Download or read book Rational Causation written by Eric Marcus and published by Harvard University Press. This book was released on 2012-05-07 with total page 279 pages. Available in PDF, EPUB and Kindle. Book excerpt: We explain what people think and do by citing their reasons, but how do such explanations work, and what do they tell us about the nature of reality? Contemporary efforts to address these questions are often motivated by the worry that our ordinary conception of rationality contains a kernel of supernaturalism-a ghostly presence that meditates on sensory messages and orchestrates behavior on the basis of its ethereal calculations. In shunning this otherworldly conception, contemporary philosophers have focused on the project of "naturalizing" the mind, viewing it as a kind of machine that converts sensory input and bodily impulse into thought and action. Eric Marcus rejects this choice between physicalism and supernaturalism as false and defends a third way.
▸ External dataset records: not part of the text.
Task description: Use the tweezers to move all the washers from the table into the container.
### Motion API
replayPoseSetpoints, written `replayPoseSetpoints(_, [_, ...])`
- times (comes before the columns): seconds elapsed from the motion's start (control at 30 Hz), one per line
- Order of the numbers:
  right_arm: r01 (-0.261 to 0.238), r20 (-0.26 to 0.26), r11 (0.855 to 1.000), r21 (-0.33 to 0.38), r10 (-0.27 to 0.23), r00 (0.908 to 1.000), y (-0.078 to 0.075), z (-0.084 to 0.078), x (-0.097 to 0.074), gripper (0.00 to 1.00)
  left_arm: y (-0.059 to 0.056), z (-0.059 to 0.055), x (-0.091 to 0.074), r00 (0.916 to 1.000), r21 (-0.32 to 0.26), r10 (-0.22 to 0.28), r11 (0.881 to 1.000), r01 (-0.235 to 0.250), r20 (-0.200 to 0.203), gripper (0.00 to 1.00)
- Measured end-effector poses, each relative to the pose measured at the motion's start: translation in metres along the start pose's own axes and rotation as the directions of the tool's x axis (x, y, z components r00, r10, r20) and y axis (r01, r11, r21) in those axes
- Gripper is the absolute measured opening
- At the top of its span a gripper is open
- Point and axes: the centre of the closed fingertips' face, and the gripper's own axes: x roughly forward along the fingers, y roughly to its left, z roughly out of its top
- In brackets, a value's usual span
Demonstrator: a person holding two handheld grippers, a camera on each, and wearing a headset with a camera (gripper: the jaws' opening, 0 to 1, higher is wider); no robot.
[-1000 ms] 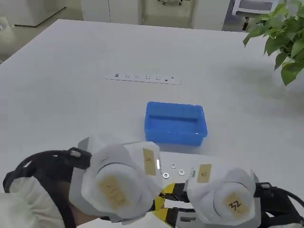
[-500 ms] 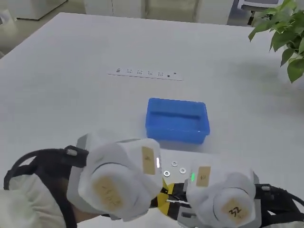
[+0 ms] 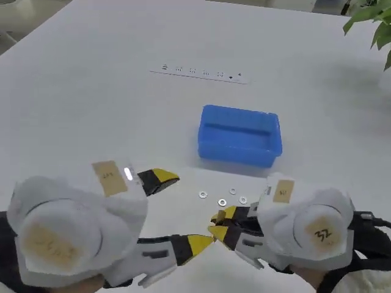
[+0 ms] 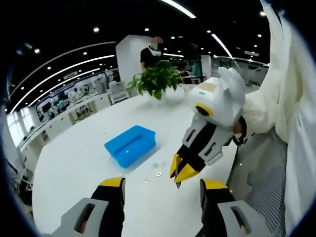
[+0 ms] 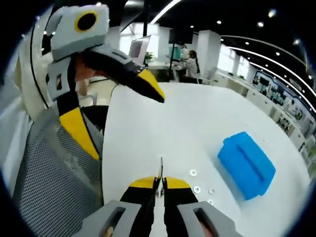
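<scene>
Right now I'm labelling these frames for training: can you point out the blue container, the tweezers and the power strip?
blue container (image 3: 238,154), head view, on its front wall.
tweezers (image 5: 161,173), right gripper view, on the thin protruding tip.
power strip (image 3: 201,72), head view, on the middle of its face.

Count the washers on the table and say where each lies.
4, loose on the table before the blue container: leftmost washer, middle washer, far washer, rightmost washer beside the right gripper, which may hide more.
</scene>
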Motion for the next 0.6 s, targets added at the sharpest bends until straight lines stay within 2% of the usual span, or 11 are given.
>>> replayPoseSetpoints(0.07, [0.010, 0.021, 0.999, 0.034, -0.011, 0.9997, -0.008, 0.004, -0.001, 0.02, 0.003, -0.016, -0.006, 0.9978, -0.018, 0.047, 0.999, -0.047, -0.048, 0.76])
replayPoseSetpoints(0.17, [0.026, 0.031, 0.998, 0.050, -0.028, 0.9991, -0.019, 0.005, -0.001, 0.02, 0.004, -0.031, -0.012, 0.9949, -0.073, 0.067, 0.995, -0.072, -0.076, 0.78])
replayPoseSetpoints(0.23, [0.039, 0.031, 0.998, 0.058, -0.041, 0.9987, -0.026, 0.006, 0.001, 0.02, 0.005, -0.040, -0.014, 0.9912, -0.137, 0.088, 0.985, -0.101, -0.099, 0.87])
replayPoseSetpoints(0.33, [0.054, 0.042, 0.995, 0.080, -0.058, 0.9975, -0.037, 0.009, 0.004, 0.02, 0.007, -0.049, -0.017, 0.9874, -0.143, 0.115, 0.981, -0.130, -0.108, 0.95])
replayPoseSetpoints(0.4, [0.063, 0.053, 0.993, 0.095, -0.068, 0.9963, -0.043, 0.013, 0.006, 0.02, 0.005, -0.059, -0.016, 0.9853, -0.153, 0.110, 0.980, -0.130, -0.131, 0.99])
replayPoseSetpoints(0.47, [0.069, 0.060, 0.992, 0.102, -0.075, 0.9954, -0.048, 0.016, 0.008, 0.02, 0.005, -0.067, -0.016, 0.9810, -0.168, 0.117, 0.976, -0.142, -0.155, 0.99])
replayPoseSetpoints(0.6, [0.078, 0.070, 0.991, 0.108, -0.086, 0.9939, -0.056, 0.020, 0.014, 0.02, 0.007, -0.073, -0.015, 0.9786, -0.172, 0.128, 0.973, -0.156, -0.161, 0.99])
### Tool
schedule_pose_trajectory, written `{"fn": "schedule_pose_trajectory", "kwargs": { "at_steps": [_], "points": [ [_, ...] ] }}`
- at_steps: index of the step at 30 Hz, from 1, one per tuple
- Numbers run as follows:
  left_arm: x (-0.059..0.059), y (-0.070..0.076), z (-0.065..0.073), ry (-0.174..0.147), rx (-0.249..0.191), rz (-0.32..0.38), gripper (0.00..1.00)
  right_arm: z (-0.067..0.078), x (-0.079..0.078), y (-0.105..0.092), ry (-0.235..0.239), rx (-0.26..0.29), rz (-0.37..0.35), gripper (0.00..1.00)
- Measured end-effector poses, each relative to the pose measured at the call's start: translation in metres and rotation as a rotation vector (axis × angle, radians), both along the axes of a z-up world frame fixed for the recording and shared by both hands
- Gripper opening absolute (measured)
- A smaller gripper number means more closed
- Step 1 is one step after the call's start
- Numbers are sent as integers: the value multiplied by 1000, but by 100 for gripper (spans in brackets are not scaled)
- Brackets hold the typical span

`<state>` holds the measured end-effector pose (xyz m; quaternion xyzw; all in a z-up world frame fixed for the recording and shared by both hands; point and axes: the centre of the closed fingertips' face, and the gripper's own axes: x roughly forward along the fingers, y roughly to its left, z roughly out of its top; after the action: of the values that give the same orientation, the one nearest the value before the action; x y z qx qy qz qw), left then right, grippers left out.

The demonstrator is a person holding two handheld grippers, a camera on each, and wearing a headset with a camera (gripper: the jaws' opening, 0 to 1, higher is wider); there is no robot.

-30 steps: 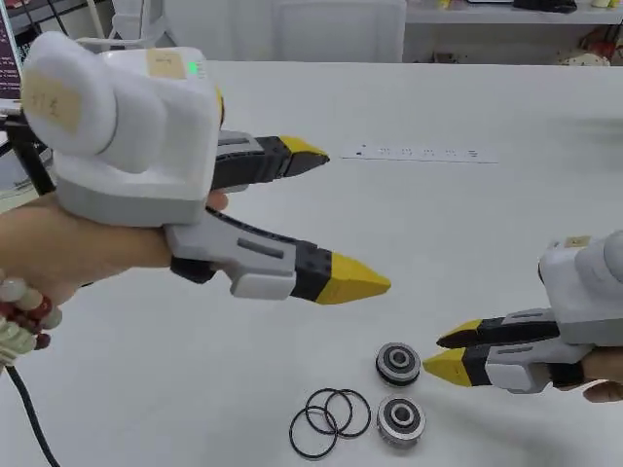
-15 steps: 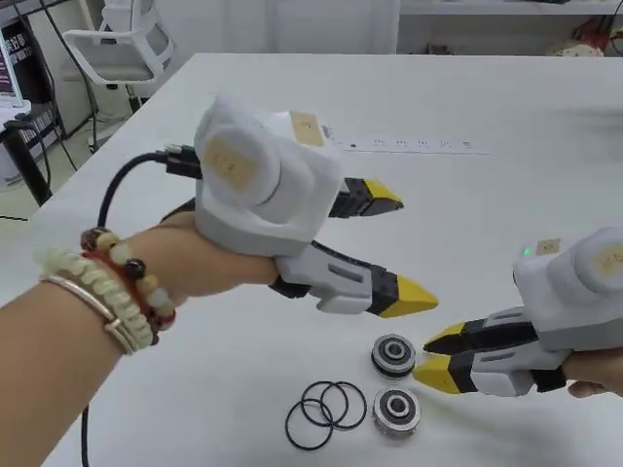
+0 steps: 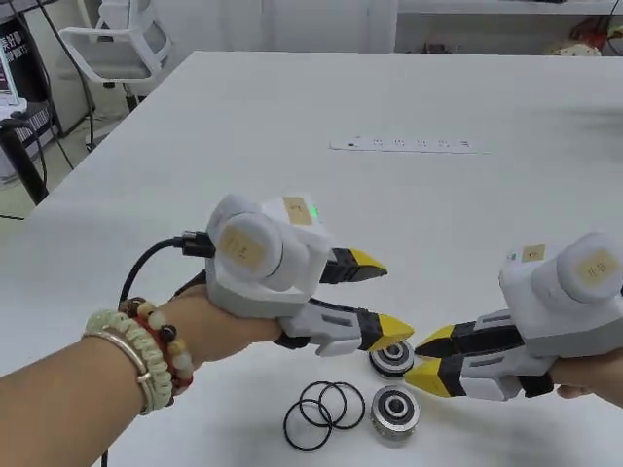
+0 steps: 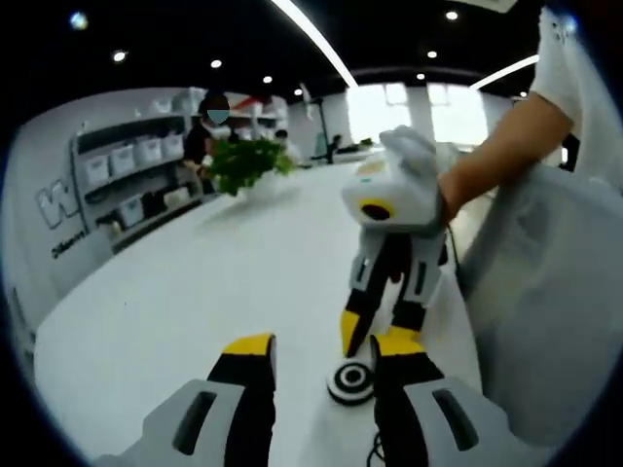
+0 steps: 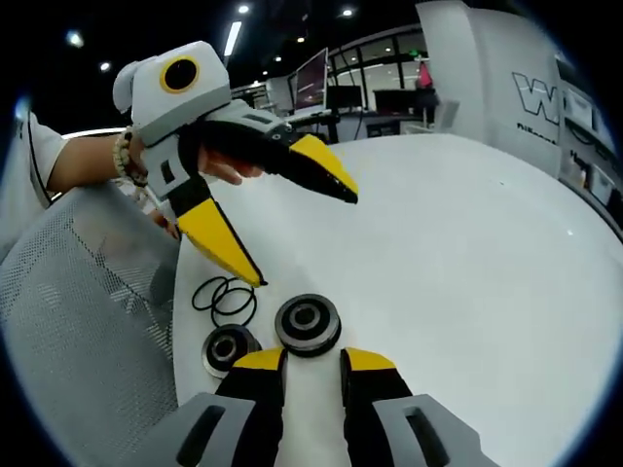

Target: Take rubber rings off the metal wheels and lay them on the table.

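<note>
Two metal wheels with dark rims lie near the front of the white table [image 3: 292,126]: one [image 3: 392,358] between the two grippers' tips, the other [image 3: 395,409] just in front of it. Three loose black rubber rings [image 3: 324,409] lie overlapping to their left. My left gripper [image 3: 396,297] is open, its lower jaw tip just above the far wheel [image 4: 351,381]. My right gripper [image 3: 414,362] has a narrow gap with nothing in it, its tips just short of that wheel [image 5: 308,323]. The near wheel [image 5: 229,348] and rings [image 5: 224,295] lie to the left.
A white power strip [image 3: 407,145] lies flat further back on the table. An office chair [image 3: 112,44] stands beyond the table's far left corner. In the left gripper view a potted plant [image 4: 243,161] stands at the table's far end.
My left gripper has come down and toward the wheels, its lower jaw now over the far wheel. The right gripper has barely shifted. The head camera has moved.
</note>
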<state>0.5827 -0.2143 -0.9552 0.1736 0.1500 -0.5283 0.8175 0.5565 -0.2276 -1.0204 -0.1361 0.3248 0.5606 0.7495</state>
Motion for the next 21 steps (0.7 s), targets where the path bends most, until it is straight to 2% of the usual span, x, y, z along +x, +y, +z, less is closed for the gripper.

He argues that philosophers have failed to take seriously the idea that rational explanations postulate a distinctive sort of causation-rational causation. Rational explanations do not reveal the same sorts of causal connections that explanations in the natural sciences do. Rather, rational causation draws on the theoretical and practical inferential abilities of human beings. Marcus defends this position against a wide array of physicalist arguments that have captivated philosophers of mind for decades. Along the way he provides novel views on, for example, the difference between rational and nonrational animals and the distinction between states and events.